## What to work on
Extract all lines that hold "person" from the records below.

## Dataset content
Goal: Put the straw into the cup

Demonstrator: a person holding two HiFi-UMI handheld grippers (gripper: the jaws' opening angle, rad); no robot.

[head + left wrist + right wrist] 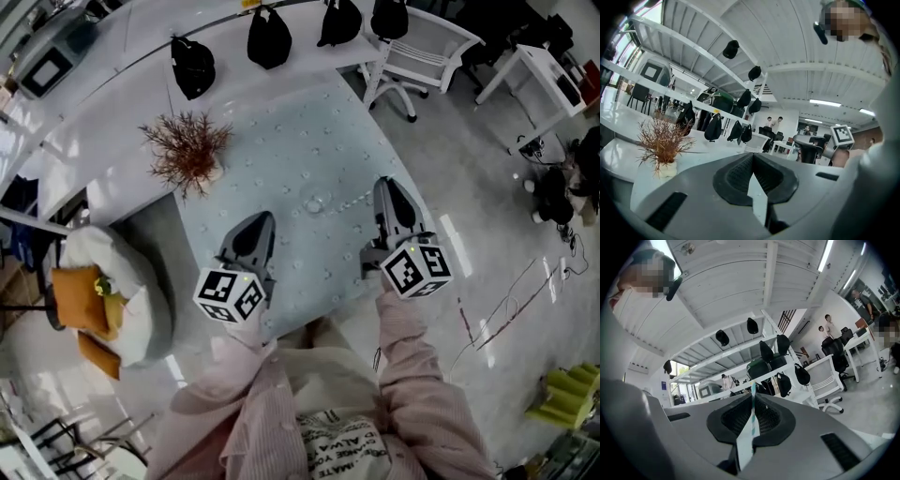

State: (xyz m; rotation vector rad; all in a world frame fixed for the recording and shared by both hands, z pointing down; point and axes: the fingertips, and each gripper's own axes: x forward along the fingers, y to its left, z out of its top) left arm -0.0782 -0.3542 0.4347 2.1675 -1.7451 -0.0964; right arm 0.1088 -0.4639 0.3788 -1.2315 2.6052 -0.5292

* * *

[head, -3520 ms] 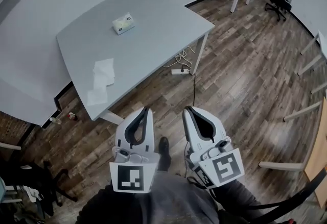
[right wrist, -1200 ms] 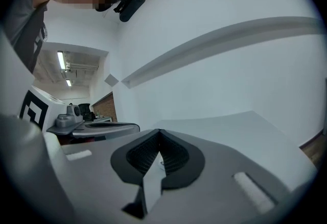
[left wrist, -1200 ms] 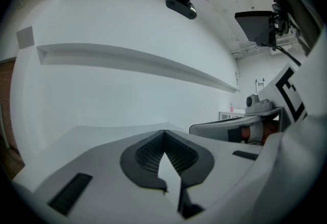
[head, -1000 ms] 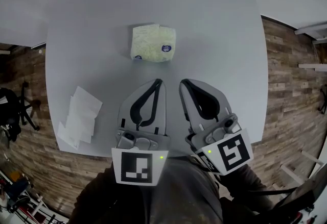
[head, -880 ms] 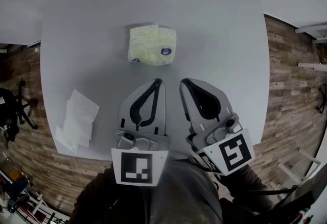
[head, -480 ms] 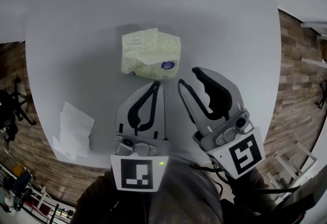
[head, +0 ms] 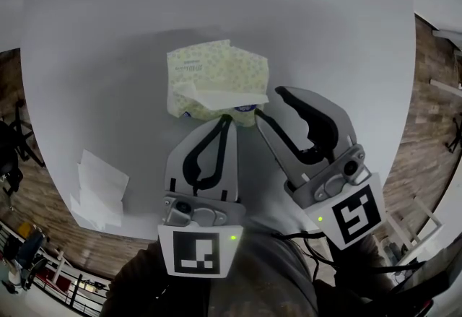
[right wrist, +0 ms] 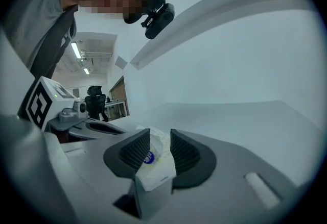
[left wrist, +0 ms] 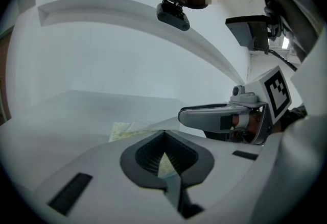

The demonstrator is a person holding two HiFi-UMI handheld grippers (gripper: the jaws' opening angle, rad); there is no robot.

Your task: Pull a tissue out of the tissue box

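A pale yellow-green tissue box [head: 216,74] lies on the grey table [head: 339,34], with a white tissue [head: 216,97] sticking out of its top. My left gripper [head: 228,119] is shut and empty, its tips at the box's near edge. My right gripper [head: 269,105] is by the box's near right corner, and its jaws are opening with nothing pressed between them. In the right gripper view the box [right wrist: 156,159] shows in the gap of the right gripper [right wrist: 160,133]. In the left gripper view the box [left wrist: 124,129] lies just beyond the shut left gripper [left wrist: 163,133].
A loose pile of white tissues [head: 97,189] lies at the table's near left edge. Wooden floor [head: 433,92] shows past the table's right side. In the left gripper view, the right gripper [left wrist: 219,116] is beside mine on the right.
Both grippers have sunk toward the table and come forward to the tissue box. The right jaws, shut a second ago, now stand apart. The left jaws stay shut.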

## Written answer
Demonstrator: a person holding two HiFi-UMI handheld grippers (gripper: the jaws' opening angle, rad); no robot.
The demonstrator is a person holding two HiFi-UMI handheld grippers (gripper: the jaws' opening angle, rad); there is no robot.

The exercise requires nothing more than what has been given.